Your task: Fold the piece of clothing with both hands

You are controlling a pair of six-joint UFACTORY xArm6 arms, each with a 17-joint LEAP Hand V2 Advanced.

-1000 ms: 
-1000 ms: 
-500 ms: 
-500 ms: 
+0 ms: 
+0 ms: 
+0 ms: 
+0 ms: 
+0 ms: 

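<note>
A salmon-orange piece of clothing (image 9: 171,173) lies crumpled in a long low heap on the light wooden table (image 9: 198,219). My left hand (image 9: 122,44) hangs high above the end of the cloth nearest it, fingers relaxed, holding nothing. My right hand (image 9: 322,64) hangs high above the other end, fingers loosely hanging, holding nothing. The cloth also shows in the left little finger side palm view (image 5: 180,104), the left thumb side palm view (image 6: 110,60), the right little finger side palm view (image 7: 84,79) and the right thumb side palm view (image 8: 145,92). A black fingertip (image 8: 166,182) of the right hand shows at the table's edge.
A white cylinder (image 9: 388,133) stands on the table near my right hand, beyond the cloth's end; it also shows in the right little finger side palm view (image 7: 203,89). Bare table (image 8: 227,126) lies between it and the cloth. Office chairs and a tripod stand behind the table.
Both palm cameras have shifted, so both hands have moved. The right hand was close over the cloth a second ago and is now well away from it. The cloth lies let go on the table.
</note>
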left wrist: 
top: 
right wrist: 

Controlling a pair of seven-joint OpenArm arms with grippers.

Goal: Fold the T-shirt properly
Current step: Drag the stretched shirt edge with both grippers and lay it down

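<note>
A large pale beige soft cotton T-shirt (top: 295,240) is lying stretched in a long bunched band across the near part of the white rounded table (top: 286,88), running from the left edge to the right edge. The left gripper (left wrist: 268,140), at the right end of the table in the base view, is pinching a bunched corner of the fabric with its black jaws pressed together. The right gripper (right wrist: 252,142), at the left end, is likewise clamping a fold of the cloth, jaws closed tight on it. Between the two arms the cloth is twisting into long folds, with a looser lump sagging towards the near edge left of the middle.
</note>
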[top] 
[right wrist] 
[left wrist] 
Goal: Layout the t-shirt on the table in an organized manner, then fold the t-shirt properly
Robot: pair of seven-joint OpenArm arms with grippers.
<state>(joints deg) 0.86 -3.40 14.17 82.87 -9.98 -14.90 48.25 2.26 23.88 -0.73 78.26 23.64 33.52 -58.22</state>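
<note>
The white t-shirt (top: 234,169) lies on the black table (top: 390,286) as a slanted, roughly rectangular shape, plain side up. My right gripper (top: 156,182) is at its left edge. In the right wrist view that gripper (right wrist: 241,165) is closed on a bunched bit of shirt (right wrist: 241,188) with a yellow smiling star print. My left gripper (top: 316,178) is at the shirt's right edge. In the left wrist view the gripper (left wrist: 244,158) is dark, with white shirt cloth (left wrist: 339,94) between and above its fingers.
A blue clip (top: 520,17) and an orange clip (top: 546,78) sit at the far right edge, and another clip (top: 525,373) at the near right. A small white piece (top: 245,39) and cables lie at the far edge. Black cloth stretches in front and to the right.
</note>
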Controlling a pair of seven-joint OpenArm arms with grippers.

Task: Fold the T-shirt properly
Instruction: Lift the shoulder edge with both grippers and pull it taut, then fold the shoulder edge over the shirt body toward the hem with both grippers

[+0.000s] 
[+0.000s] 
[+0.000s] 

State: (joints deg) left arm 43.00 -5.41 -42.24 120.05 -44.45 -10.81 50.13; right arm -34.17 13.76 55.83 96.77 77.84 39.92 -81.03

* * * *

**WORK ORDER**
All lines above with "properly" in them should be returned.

**TASK SOLUTION**
Goal: Fold the T-shirt properly
Goal: Layout the t-shirt on the table in an organized manner, then fold the t-shirt properly
Task: Fold the T-shirt properly

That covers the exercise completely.